_TASK REQUIREMENTS_.
Transcribe the whole listing exactly.
START DATASET EXCERPT
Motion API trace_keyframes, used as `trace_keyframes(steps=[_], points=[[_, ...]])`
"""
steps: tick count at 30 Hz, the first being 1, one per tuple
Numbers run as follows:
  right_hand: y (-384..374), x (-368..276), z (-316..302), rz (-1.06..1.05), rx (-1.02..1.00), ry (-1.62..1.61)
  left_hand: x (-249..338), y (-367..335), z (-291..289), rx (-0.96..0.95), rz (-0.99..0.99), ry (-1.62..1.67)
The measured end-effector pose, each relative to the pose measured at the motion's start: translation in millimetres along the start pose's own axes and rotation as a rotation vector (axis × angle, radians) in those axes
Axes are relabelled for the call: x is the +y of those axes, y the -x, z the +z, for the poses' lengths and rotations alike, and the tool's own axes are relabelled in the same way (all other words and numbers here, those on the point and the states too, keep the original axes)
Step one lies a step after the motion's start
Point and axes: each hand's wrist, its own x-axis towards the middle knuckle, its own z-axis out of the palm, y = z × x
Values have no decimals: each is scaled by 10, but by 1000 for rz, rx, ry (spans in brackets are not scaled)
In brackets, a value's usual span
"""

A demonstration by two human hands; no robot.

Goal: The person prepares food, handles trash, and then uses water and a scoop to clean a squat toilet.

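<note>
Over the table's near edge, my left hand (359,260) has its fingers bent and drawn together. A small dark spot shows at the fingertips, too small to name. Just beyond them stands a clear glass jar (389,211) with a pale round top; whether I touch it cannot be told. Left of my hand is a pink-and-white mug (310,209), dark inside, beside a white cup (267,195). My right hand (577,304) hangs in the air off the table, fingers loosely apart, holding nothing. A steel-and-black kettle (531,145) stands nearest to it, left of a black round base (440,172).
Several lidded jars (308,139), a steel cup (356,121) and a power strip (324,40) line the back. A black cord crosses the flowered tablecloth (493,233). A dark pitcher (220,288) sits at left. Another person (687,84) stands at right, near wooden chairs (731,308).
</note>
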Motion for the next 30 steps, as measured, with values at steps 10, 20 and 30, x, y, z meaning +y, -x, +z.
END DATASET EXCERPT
_ANSWER BOX_.
Motion API trace_keyframes, used as `trace_keyframes(steps=[_], points=[[_, ...]])`
"""
steps: tick count at 30 Hz, the first being 1, one per tuple
Numbers run as follows:
  right_hand: y (-384..374), x (-368..276), z (-316..302), rz (-1.06..1.05), rx (-1.02..1.00), ry (-1.62..1.61)
  left_hand: x (-249..338), y (-367..335), z (-291..289), rx (-0.96..0.95), rz (-0.99..0.99), ry (-1.62..1.67)
The measured end-effector pose, each relative to the pose measured at the motion's start: translation in millimetres along the start pose's own axes and rotation as a rotation vector (axis × angle, radians) in those axes
Axes are relabelled for the call: x is the +y of those axes, y the -x, z the +z, for the poses' lengths and rotations alike, and the tool's own axes are relabelled in the same way (all other words and numbers here, those on the point and the states too, keep the original axes)
Step one lies a step after the motion's start
Point and axes: each hand's wrist, its own x-axis towards the middle knuckle, its own z-axis out of the palm, y = z × x
Values have no decimals: each is scaled by 10, but by 1000 for rz, rx, ry (spans in brackets are not scaled)
In brackets, a value's usual span
"""

A demonstration by two human hands; no robot.

Goal: The person prepares food, handles trash, and then uses water and a scoop to clean a squat toilet.

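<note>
Over the table's near edge, my left hand (359,260) has its fingers bent and drawn together. A small dark spot shows at the fingertips, too small to name. Just beyond them stands a clear glass jar (389,211) with a pale round top; whether I touch it cannot be told. Left of my hand is a pink-and-white mug (310,209), dark inside, beside a white cup (267,195). My right hand (577,304) hangs in the air off the table, fingers loosely apart, holding nothing. A steel-and-black kettle (531,145) stands nearest to it, left of a black round base (440,172).
Several lidded jars (308,139), a steel cup (356,121) and a power strip (324,40) line the back. A black cord crosses the flowered tablecloth (493,233). A dark pitcher (220,288) sits at left. Another person (687,84) stands at right, near wooden chairs (731,308).
</note>
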Motion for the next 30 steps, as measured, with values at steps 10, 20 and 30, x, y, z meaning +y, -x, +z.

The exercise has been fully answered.